[PROVIDED RECORDS — start]
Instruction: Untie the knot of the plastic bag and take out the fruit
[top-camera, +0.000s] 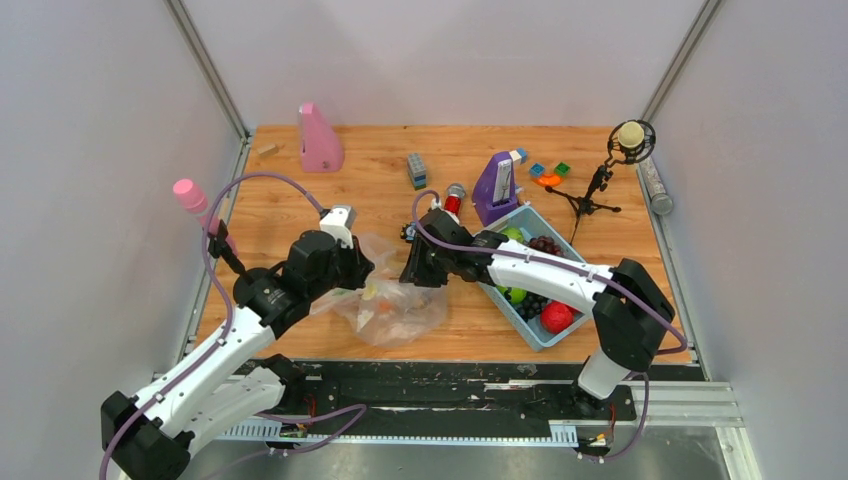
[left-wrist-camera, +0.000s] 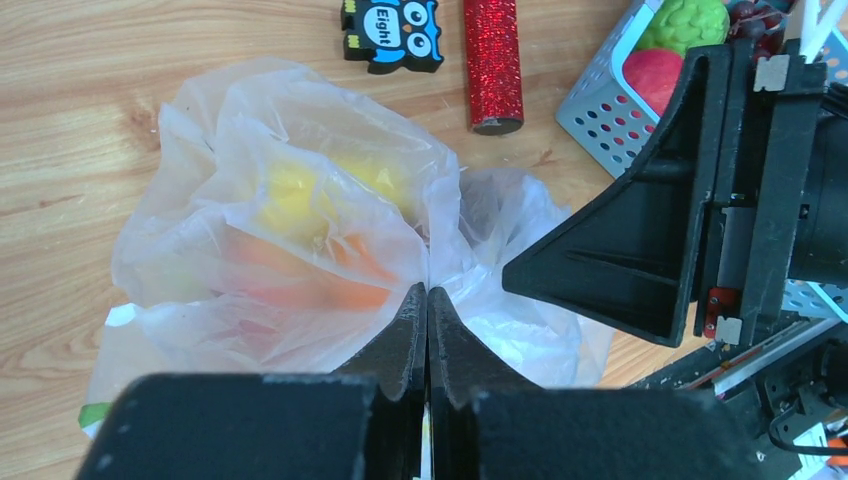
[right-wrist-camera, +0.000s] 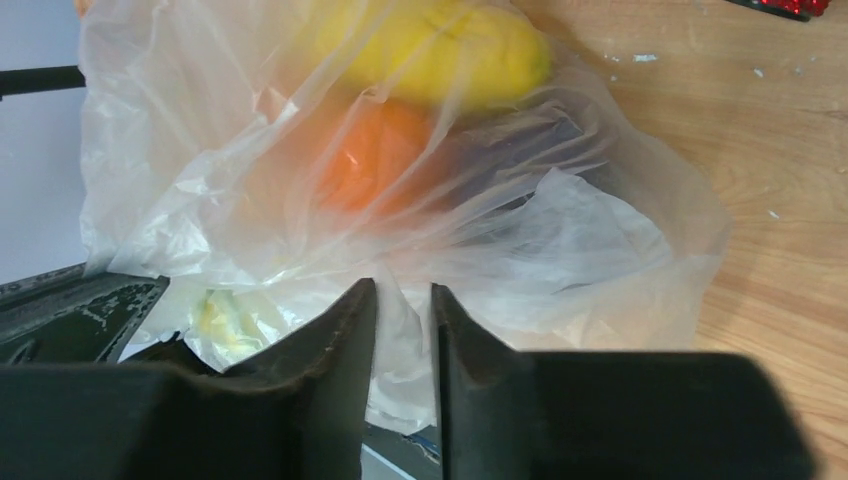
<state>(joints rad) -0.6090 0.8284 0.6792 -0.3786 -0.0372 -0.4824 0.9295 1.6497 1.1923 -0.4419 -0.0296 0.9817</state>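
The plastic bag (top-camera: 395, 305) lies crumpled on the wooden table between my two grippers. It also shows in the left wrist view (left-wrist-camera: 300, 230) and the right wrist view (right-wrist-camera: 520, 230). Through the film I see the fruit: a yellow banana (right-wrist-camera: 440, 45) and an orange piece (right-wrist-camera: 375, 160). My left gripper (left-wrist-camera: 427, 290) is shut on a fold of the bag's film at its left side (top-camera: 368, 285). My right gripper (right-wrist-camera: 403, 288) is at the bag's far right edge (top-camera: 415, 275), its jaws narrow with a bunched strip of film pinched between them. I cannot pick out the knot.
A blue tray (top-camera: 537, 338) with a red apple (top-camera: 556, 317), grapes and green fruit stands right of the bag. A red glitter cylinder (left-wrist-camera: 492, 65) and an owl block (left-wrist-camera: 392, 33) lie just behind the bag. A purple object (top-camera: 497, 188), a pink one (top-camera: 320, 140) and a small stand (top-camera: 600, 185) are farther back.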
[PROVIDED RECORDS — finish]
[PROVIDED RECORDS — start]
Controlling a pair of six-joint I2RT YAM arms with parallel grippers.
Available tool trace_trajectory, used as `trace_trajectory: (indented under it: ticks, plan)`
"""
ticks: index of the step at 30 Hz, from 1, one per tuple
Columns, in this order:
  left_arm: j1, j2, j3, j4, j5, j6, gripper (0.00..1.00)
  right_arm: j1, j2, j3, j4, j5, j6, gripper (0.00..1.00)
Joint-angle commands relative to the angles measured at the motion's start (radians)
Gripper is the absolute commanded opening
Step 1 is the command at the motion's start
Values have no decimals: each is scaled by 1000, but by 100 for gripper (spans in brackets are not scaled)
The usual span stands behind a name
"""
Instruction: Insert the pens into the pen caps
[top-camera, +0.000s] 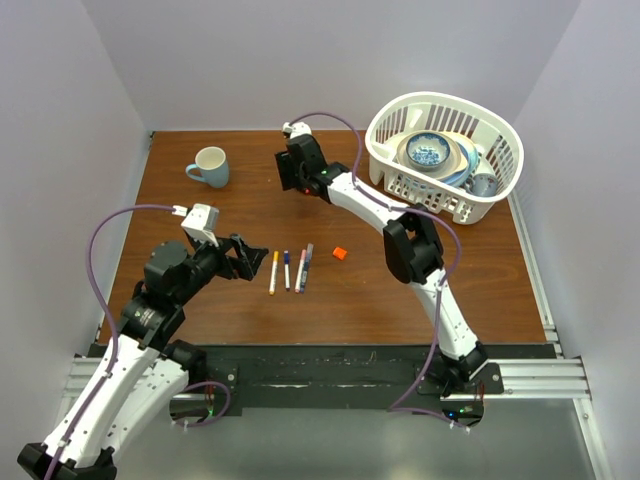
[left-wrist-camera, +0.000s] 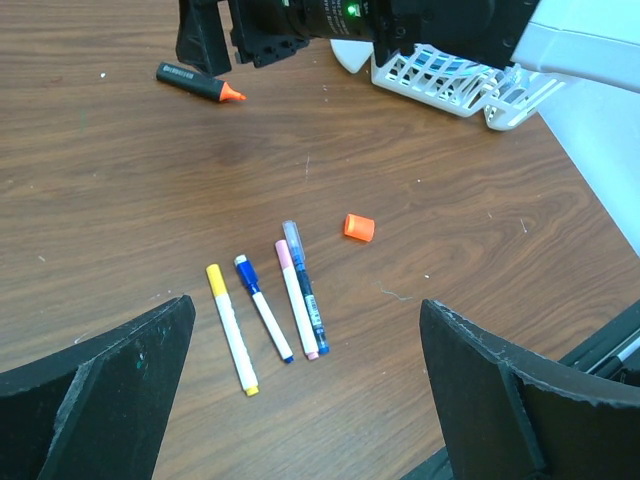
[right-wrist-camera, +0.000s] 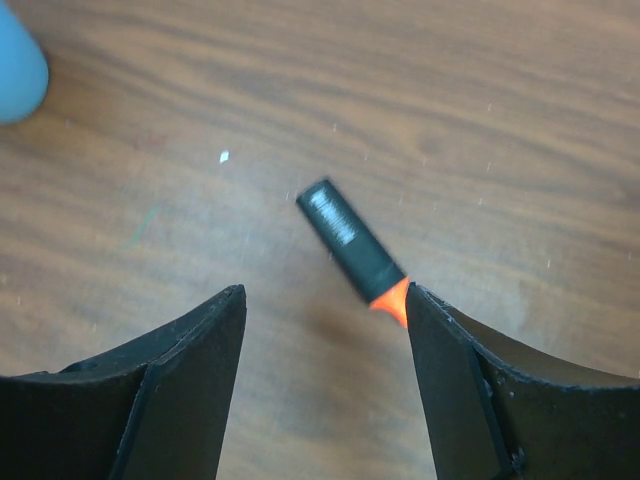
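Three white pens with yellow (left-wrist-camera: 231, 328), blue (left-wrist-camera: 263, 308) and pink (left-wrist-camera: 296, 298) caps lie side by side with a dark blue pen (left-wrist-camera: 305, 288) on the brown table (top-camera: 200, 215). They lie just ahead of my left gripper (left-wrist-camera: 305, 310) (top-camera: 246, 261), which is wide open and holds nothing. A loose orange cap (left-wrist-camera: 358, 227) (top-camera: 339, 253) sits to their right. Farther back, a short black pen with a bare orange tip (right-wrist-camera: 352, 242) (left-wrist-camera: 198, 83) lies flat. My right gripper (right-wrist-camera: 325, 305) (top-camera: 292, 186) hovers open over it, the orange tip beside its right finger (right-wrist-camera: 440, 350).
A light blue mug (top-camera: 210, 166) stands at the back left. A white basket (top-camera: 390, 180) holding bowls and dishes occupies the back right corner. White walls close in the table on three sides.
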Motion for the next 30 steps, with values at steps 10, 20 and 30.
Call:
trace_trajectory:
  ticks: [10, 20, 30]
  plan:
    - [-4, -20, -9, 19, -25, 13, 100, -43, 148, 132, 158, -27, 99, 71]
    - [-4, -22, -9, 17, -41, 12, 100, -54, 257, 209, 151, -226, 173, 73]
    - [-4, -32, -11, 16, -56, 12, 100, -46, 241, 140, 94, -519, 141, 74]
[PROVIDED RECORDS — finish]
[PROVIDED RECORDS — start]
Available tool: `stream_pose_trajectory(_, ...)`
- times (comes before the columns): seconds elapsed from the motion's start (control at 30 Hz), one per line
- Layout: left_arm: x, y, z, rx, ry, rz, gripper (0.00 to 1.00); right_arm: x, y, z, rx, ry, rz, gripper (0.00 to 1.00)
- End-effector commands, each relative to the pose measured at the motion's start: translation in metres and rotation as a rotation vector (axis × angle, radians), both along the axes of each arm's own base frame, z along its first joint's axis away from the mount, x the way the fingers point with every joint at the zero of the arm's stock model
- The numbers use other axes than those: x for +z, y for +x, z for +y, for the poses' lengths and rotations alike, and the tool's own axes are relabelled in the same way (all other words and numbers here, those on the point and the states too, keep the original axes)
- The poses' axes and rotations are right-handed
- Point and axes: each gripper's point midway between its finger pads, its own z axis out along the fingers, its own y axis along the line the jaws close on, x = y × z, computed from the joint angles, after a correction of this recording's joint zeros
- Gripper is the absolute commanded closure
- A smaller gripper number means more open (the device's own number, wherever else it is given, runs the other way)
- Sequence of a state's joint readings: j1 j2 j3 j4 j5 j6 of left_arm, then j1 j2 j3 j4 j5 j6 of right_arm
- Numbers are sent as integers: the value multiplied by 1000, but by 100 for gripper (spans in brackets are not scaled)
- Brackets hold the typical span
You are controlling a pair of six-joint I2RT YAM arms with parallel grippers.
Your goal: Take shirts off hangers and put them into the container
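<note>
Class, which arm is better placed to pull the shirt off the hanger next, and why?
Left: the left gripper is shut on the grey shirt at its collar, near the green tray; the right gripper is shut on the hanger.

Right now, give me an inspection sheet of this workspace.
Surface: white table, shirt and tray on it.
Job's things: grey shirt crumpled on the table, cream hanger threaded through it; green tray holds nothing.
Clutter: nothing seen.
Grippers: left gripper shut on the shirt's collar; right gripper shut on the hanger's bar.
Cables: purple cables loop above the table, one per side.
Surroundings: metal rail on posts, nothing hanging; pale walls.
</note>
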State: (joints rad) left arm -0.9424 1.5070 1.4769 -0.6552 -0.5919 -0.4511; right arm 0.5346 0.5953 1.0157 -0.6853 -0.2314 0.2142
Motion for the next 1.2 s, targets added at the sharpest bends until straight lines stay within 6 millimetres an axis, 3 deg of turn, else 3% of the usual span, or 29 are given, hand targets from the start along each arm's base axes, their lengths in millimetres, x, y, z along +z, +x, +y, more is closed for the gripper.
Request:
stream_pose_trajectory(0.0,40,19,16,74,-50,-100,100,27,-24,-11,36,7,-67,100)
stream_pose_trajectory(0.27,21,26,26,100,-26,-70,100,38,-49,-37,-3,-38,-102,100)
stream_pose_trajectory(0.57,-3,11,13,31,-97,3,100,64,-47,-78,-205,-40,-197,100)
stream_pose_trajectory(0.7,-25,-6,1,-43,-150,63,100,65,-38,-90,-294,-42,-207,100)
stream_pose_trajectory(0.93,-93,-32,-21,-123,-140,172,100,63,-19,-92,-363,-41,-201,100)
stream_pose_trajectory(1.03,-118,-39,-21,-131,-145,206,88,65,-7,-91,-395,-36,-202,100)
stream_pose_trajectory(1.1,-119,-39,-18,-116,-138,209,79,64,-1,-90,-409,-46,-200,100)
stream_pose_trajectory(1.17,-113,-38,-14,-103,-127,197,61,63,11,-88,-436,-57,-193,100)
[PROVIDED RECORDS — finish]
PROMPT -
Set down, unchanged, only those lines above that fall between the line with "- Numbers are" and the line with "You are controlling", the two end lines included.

ANSWER BELOW -
- Numbers are sent as integers: the value multiplied by 1000, but by 100 for gripper (spans in brackets are not scaled)
- Brackets hold the typical span
You are controlling a pair of six-joint I2RT YAM arms with parallel grippers.

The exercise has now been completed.